Collection entries:

-----

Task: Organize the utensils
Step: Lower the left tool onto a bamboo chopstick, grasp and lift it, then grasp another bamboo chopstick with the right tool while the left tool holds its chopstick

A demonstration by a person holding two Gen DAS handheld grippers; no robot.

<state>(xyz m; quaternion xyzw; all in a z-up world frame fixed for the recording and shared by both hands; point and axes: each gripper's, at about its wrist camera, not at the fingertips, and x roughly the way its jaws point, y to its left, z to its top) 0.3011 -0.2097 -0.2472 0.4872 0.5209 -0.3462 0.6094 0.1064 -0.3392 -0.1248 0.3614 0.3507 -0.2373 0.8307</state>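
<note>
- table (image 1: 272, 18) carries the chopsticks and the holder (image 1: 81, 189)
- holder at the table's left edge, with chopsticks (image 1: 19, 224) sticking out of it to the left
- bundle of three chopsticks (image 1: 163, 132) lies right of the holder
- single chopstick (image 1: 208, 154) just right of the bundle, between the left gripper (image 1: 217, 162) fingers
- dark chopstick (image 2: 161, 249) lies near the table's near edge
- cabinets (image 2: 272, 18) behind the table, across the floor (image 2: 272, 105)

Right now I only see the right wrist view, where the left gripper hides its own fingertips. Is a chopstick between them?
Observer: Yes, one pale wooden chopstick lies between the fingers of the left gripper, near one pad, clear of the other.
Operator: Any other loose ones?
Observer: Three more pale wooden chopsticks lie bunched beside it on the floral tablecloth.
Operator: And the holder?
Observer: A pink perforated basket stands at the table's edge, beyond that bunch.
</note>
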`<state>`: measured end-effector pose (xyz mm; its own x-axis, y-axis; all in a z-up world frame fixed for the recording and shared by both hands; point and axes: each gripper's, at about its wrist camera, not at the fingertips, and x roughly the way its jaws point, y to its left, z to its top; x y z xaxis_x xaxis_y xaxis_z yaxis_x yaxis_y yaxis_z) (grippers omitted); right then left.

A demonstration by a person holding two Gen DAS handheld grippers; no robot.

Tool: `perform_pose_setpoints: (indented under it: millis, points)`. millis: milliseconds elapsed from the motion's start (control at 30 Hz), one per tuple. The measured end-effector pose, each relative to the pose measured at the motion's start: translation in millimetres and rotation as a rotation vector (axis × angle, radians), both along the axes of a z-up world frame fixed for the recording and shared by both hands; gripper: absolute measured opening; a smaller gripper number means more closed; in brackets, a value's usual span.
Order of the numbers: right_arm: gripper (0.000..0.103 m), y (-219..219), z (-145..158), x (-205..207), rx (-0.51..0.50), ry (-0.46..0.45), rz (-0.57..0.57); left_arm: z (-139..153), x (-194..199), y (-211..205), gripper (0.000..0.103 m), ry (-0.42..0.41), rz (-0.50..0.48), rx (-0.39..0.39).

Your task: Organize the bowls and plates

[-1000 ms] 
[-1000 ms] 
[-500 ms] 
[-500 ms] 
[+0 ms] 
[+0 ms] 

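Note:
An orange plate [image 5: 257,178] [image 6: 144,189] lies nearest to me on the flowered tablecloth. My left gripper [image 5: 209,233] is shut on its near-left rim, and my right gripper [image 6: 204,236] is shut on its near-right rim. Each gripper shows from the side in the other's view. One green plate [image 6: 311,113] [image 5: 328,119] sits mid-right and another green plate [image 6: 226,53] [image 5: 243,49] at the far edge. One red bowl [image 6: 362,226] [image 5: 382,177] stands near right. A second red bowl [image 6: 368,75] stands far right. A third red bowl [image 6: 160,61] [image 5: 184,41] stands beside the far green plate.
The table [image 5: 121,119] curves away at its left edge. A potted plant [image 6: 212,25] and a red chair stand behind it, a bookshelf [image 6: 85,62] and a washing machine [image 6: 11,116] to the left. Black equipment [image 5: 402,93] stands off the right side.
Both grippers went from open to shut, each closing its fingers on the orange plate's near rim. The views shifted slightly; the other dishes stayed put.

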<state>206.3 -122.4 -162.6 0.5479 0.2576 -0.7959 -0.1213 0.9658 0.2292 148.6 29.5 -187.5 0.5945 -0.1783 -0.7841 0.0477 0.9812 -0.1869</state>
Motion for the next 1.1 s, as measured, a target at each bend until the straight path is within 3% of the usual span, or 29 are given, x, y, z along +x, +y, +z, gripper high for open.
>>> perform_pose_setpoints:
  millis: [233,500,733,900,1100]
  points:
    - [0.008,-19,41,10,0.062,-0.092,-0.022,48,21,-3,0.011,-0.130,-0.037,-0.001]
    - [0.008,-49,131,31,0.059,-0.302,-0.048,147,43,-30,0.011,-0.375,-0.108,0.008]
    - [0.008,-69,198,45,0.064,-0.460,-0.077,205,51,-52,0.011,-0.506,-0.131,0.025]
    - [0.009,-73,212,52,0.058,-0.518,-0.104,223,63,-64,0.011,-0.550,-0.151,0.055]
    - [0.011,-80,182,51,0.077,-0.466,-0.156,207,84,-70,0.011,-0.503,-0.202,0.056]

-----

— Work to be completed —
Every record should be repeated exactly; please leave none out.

— Output of the task —
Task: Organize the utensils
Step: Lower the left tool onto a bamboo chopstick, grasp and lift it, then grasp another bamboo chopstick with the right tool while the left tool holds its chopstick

A demonstration by a person holding two Gen DAS handheld grippers; no robot.

<state>(xyz m; quaternion xyzw; all in a z-up world frame fixed for the recording and shared by both hands; point and axes: each gripper's, at about its wrist camera, not at the fingertips, and x roughly the way its jaws point, y to its left, z to its top) 0.3011 -0.2097 -0.2472 0.4872 0.5209 -0.3462 0.6094 0.1064 -0.3392 -0.1248 0.3614 0.3507 -0.2373 0.8307</state>
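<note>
- table (image 1: 272, 18) carries the chopsticks and the holder (image 1: 81, 189)
- holder at the table's left edge, with chopsticks (image 1: 19, 224) sticking out of it to the left
- bundle of three chopsticks (image 1: 163, 132) lies right of the holder
- single chopstick (image 1: 208, 154) just right of the bundle, between the left gripper (image 1: 217, 162) fingers
- dark chopstick (image 2: 161, 249) lies near the table's near edge
- cabinets (image 2: 272, 18) behind the table, across the floor (image 2: 272, 105)

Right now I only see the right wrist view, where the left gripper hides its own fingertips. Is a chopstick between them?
Observer: Yes, one pale wooden chopstick lies between the fingers of the left gripper, near one pad, clear of the other.
Operator: Any other loose ones?
Observer: Three more pale wooden chopsticks lie bunched beside it on the floral tablecloth.
Operator: And the holder?
Observer: A pink perforated basket stands at the table's edge, beyond that bunch.
</note>
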`<state>`: measured end-effector pose (xyz mm; its own x-axis, y-axis; all in a z-up world frame fixed for the recording and shared by both hands; point and axes: each gripper's, at about its wrist camera, not at the fingertips, and x roughly the way its jaws point, y to its left, z to its top; x y z xaxis_x xaxis_y xaxis_z yaxis_x yaxis_y yaxis_z) (grippers omitted); right then left.

A demonstration by a person holding two Gen DAS handheld grippers; no robot.

Tool: `perform_pose_setpoints: (indented under it: millis, points)`. millis: milliseconds elapsed from the motion's start (control at 30 Hz), one per tuple. The measured end-effector pose, each relative to the pose measured at the motion's start: translation in millimetres and rotation as a rotation vector (axis × angle, radians), both along the axes of a z-up world frame fixed for the recording and shared by both hands; gripper: absolute measured opening; a smaller gripper number means more closed; in brackets, a value's usual span.
Order of the numbers: right_arm: gripper (0.000..0.103 m), y (-219..219), z (-145..158), x (-205..207), rx (-0.51..0.50), ry (-0.46..0.45), rz (-0.57..0.57); left_arm: z (-139..153), x (-194..199), y (-211..205), gripper (0.000..0.103 m), ry (-0.42..0.41), rz (-0.50..0.48), rx (-0.39..0.39).

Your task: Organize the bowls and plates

[-1000 ms] 
[-1000 ms] 
[-500 ms] 
[-500 ms] 
[+0 ms] 
[+0 ms] 

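Note:
An orange plate [image 5: 257,178] [image 6: 144,189] lies nearest to me on the flowered tablecloth. My left gripper [image 5: 209,233] is shut on its near-left rim, and my right gripper [image 6: 204,236] is shut on its near-right rim. Each gripper shows from the side in the other's view. One green plate [image 6: 311,113] [image 5: 328,119] sits mid-right and another green plate [image 6: 226,53] [image 5: 243,49] at the far edge. One red bowl [image 6: 362,226] [image 5: 382,177] stands near right. A second red bowl [image 6: 368,75] stands far right. A third red bowl [image 6: 160,61] [image 5: 184,41] stands beside the far green plate.
The table [image 5: 121,119] curves away at its left edge. A potted plant [image 6: 212,25] and a red chair stand behind it, a bookshelf [image 6: 85,62] and a washing machine [image 6: 11,116] to the left. Black equipment [image 5: 402,93] stands off the right side.
Both grippers went from open to shut, each closing its fingers on the orange plate's near rim. The views shifted slightly; the other dishes stayed put.
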
<state>206.3 -122.4 -162.6 0.5479 0.2576 -0.7959 -0.1213 0.9658 0.2292 148.6 29.5 -187.5 0.5945 -0.1783 -0.7841 0.0477 0.9812 -0.1869</state>
Motion for the next 1.1 s, as measured, a target at each bend until the straight path is within 3% of the usual span, or 29 are given, x, y, z along +x, +y, +z, gripper high for open.
>>> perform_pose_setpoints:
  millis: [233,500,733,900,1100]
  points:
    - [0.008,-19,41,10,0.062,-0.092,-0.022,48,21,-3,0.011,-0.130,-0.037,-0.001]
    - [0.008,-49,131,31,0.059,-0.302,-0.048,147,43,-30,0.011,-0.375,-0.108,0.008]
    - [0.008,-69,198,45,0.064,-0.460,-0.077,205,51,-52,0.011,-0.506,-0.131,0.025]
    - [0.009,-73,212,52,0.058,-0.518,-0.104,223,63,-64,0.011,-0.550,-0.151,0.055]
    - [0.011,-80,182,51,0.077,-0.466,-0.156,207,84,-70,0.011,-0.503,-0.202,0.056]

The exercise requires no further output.